**Task description**
Take the line containing "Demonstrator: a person" and all lines after it to the end of the records, and output them exactly.

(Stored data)
★ ★ ★ ★ ★ ★ ★
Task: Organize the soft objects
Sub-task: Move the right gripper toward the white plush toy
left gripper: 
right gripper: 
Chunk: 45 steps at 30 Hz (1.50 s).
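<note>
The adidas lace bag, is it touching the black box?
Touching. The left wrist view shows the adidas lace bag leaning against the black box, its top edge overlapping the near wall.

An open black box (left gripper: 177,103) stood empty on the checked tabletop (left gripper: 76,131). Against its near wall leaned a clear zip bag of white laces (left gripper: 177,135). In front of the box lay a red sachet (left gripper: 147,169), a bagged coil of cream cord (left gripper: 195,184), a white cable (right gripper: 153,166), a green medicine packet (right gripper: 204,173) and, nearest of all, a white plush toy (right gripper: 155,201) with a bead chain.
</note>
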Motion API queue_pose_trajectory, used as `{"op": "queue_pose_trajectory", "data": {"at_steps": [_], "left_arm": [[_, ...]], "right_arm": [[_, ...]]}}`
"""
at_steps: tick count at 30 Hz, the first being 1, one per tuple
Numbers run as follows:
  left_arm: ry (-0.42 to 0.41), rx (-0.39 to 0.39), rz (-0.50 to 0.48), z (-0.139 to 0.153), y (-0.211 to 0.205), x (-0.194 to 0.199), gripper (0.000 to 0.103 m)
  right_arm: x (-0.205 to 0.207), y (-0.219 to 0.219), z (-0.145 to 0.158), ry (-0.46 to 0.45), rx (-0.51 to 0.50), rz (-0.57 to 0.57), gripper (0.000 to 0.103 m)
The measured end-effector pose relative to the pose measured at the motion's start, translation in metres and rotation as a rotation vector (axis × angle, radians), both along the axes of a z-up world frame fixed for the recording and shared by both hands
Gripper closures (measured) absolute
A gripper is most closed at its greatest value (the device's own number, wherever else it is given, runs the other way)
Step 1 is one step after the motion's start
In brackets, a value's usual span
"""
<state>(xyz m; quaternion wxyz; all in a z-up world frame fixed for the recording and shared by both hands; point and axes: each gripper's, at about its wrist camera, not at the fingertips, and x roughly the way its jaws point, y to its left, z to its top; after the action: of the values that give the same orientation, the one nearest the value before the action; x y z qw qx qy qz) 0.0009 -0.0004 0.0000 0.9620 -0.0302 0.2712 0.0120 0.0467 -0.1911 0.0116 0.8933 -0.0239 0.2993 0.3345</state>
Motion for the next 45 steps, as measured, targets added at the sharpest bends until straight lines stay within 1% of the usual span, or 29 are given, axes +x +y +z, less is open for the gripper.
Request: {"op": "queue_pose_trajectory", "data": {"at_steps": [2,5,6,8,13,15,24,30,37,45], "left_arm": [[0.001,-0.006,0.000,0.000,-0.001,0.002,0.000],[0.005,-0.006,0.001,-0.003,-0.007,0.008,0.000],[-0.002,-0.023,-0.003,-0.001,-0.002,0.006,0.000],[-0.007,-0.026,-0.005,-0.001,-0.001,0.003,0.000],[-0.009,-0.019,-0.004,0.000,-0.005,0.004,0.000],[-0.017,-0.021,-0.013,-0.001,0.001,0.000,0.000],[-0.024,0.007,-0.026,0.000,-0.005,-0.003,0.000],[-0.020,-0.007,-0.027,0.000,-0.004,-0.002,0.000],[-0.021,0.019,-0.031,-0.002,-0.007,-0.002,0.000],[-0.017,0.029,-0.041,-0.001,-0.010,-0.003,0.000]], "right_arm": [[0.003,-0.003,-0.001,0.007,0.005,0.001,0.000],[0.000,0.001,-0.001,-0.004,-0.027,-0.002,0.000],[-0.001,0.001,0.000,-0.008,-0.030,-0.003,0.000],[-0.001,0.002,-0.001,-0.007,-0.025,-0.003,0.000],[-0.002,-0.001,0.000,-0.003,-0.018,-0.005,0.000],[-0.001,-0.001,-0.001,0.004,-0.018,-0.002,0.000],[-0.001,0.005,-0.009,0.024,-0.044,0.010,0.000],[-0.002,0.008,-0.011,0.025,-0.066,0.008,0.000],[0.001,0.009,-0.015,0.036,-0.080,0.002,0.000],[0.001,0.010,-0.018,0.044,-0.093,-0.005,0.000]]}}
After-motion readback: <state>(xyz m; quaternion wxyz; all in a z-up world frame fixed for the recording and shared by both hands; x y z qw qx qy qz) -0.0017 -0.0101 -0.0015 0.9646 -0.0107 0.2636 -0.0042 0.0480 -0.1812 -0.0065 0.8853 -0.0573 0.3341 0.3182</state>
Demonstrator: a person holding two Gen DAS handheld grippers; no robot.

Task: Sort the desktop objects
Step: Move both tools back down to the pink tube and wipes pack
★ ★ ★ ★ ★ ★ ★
**Task result**
Demonstrator: a person holding two Gen DAS handheld grippers; no robot.

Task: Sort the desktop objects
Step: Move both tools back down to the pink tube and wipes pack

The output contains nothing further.